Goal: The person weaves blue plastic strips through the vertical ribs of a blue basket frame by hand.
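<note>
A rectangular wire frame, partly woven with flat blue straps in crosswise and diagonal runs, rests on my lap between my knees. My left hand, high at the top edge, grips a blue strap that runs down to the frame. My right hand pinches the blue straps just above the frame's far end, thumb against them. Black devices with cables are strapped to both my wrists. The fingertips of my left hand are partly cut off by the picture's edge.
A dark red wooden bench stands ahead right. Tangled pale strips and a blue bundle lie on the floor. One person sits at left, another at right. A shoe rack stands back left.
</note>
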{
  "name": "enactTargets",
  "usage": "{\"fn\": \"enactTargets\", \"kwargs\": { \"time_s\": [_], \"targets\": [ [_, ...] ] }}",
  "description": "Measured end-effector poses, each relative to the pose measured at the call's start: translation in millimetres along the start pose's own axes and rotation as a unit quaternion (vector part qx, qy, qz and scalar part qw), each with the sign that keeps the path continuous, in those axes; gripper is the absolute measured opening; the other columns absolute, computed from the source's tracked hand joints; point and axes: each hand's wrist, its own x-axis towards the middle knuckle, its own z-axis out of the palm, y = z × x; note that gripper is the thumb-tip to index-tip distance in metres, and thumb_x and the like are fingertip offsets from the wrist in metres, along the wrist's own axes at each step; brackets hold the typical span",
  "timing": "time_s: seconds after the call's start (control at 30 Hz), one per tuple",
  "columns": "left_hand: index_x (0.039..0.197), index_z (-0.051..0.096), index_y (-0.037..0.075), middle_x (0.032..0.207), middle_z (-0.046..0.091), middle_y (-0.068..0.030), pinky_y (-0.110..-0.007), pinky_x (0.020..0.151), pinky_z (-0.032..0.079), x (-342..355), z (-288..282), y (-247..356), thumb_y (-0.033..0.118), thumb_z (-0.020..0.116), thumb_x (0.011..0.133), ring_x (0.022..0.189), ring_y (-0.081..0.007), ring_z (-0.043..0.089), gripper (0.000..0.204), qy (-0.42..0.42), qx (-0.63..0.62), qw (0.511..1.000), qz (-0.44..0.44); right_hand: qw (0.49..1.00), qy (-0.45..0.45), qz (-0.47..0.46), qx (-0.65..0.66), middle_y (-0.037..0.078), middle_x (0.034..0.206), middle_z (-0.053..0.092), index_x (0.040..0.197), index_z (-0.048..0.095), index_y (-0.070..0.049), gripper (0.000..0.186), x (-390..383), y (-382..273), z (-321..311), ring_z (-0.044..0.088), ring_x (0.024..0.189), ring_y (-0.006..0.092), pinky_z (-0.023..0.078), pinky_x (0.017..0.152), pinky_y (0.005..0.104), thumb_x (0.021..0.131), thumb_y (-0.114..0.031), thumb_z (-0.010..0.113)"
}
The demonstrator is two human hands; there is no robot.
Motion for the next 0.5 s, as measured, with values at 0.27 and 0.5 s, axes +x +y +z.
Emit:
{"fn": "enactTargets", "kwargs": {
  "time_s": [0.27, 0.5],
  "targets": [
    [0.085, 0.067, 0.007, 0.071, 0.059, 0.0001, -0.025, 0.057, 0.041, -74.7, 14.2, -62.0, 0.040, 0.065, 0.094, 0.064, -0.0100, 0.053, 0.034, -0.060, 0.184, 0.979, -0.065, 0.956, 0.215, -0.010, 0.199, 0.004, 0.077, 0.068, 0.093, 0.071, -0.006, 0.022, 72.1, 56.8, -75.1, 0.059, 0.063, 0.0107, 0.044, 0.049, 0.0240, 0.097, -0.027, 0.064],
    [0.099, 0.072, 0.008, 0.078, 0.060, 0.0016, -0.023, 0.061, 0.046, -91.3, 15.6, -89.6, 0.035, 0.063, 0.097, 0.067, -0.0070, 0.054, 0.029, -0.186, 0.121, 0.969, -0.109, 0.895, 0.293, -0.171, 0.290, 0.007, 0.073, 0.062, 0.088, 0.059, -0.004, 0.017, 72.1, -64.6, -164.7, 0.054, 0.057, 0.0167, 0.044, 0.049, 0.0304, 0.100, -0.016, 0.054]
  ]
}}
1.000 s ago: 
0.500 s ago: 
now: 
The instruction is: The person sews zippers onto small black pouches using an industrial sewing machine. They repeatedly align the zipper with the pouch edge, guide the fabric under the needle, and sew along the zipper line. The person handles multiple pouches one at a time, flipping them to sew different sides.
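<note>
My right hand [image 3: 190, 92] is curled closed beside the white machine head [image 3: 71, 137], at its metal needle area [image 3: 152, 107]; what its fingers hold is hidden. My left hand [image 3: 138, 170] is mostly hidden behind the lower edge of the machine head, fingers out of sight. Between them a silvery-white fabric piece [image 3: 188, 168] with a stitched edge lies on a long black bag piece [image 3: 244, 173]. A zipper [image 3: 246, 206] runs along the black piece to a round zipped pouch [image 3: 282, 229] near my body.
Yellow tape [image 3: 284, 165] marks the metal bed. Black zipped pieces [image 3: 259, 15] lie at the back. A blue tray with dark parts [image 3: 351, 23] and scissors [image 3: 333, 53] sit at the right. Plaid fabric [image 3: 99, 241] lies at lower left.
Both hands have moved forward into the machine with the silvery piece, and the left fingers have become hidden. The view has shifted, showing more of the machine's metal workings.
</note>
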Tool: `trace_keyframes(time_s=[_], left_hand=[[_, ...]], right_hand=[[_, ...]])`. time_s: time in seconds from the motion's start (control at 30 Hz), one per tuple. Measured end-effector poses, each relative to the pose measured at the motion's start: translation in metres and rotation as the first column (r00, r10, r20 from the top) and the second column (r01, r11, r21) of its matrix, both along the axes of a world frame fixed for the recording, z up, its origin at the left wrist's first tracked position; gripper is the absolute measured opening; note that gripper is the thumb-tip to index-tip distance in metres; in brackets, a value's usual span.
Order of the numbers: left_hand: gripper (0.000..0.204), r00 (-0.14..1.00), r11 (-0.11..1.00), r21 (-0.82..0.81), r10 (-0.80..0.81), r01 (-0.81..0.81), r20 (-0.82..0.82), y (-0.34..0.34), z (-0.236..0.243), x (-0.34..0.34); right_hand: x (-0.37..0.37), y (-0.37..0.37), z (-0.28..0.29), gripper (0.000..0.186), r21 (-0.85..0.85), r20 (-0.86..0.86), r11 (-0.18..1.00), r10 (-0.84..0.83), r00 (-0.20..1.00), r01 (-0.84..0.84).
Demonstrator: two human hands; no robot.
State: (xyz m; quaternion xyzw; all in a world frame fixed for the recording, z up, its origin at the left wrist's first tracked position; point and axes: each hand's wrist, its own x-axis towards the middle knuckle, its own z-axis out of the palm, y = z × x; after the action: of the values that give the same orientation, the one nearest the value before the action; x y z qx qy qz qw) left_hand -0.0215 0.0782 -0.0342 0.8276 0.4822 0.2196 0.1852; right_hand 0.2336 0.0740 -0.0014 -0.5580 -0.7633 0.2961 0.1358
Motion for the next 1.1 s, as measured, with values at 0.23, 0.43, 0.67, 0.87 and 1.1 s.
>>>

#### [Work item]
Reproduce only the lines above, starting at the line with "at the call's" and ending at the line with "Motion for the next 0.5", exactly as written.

#### [Exercise solution]
  "description": "Measured end-effector poses, each relative to the pose measured at the call's start: translation in millimetres along the start pose's own axes and rotation as a unit quaternion (vector part qx, qy, qz and scalar part qw), each with the sign that keeps the path continuous, in those axes; gripper is the absolute measured opening; the other columns absolute, computed from the source's tracked hand joints; point and axes: each hand's wrist, its own x-axis towards the middle knuckle, its own z-axis out of the palm, y = z × x; note that gripper is the thumb-tip to index-tip distance in metres, and thumb_x and the like are fingertip offsets from the wrist in metres, along the wrist's own axes at each step; brackets hold the typical span",
  "timing": "time_s: seconds after the call's start (control at 30 Hz), one per tuple",
  "columns": "left_hand: index_x (0.039..0.197), index_z (-0.051..0.096), index_y (-0.037..0.075), middle_x (0.032..0.207), middle_z (-0.046..0.091), middle_y (-0.068..0.030), pinky_y (-0.110..-0.007), pinky_x (0.020..0.151), pinky_z (-0.032..0.079), x (-342..355), z (-288..282), y (-247..356), thumb_y (-0.033..0.118), thumb_z (-0.020..0.116), thumb_x (0.011..0.133), ring_x (0.022..0.189), ring_y (-0.081..0.007), ring_z (-0.043..0.089), gripper (0.000..0.204), qy (-0.42..0.42), qx (-0.63..0.62), qw (0.511..1.000), qz (-0.44..0.44); right_hand: qw (0.49..1.00), qy (-0.45..0.45), qz (-0.47..0.46), qx (-0.65..0.66), middle_y (-0.037..0.078), middle_x (0.034..0.206), middle_z (-0.053..0.092), index_x (0.040..0.197), index_z (-0.048..0.095), index_y (-0.070..0.049), gripper (0.000..0.186), x (-390..383), y (-382..273), z (-321..311), ring_z (-0.044..0.088), ring_x (0.024..0.189), ring_y (-0.006..0.092), pinky_z (-0.023..0.078), pinky_x (0.017..0.152), pinky_y (0.005..0.104), thumb_x (0.021..0.131), thumb_y (-0.114..0.031), thumb_z (-0.010..0.113)"
}
The demonstrator is two human hands; there is no robot.
Motion for the next 0.5 s, as measured, with values at 0.27 and 0.5 s, axes +x +y +z.

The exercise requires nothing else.